Rolling without slipping is where those two languages are forced to speak in unison. The single equation $v_{\text{cm}} = R\omega$ removes one degree of freedom from the system. You can no longer choose the translational speed and the angular velocity independently --- fixing one fixes the other. Differentiate the constraint and you get $a_{\text{cm}} = R\alpha$: the translational and angular accelerations are locked together too.
This is the power of a constraint. It does not add new physics. It reduces the number of things you need to know. A rolling wheel looks complicated --- every point has a different velocity, the motion is a combination of translation and rotation --- but the constraint means the entire motion is determined by a single number: either $v_{\text{cm}}$ or $\omega$. Everything else follows.
Chapter-End Retrieval
This is the final section of Chapter 9. Before moving on, close your notes and test your recall of the entire chapter. Answer from memory.

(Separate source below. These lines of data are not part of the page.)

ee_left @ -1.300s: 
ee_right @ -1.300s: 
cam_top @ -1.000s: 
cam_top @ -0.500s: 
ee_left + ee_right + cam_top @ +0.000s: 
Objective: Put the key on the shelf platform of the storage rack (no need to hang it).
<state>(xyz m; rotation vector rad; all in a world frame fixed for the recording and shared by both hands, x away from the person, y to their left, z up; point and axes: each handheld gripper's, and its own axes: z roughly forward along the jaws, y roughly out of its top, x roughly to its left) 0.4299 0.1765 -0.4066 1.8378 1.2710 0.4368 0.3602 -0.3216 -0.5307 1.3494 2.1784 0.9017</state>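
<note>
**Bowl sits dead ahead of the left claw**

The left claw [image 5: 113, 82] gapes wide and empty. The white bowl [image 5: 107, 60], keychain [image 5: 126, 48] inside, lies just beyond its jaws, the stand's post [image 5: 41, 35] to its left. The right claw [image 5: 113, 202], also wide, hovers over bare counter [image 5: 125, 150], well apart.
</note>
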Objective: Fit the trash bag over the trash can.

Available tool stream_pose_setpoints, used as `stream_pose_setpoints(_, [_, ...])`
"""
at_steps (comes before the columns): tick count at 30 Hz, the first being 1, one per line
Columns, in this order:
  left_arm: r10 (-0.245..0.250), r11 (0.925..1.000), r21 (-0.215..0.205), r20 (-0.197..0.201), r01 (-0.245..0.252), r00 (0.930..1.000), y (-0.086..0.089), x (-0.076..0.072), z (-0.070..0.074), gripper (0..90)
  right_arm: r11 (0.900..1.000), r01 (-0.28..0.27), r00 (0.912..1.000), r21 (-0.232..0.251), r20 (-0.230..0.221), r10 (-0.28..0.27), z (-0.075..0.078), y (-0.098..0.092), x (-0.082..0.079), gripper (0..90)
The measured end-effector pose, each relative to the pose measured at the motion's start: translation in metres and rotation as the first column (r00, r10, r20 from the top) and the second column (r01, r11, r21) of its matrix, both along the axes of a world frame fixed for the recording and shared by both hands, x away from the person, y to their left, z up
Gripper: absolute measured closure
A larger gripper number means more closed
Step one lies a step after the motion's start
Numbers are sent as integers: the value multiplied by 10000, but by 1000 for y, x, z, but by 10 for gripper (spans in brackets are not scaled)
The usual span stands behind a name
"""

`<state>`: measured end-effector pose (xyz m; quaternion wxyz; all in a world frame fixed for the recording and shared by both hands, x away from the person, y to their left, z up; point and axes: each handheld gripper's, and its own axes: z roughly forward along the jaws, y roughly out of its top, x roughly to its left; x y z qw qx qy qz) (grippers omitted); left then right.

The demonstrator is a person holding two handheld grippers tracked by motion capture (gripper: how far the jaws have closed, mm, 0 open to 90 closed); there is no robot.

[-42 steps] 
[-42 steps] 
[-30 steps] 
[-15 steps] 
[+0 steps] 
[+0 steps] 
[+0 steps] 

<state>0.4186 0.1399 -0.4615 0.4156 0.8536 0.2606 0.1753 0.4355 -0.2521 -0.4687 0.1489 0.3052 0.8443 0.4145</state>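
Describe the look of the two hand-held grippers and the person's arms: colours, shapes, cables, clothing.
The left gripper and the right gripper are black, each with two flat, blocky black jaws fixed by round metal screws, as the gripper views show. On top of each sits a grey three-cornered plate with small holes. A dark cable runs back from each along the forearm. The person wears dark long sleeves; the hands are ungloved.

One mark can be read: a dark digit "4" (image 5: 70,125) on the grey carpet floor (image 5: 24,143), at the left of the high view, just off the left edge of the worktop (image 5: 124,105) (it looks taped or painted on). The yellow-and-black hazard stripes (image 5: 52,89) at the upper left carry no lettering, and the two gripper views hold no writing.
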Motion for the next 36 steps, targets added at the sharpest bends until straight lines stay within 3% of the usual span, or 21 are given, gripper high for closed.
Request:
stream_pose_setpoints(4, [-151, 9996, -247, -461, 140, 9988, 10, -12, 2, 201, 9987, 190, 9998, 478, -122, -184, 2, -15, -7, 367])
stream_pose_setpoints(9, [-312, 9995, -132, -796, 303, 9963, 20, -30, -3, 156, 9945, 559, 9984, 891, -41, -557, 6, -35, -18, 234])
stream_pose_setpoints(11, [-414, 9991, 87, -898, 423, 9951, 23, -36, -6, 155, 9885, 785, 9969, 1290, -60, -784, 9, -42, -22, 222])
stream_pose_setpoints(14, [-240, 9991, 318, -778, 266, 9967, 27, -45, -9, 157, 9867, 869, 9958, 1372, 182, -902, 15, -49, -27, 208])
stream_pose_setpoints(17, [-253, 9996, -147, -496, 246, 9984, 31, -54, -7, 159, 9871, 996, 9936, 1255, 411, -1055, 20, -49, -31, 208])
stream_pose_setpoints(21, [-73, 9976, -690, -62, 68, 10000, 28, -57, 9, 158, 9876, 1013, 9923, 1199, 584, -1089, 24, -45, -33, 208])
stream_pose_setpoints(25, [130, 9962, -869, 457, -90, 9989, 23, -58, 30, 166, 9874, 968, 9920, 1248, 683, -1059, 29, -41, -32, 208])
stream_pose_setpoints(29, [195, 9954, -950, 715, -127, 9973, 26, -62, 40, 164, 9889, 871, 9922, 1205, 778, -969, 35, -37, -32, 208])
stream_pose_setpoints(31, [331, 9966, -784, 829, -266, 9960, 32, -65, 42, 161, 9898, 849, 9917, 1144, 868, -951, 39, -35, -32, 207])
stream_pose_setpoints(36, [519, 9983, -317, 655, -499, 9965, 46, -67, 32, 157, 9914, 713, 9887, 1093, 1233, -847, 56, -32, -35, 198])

1. What are the rotational analogs of position $x$, velocity $v$, and acceleration $a$? Write their definitions as derivatives.
2. What are the constant-angular-acceleration kinematic equations? How do they relate to the translational ones from Chapter 2?
3. When angular acceleration is not constant, how do you find $\omega(t)$ and $\theta(t)$? What mathematical operation replaces the kinematic formulas?
4. How are arc length, tangential speed, and centripetal acceleration related to angular quantities? Write the three key relationships involving radius $r$.
5. Where does the translational-rotational analogy work perfectly, and where does it break down?
6. What does "rolling without slipping" mean mathematically? What is the velocity of the contact point, and why?
7. A wheel rolls without slipping. What is the speed of the topmost point relative to the ground? Explain why, using the decomposition into translation and rotation.
Take your time. If any answer feels uncertain, revisit the relevant section before continuing to Chapter 10.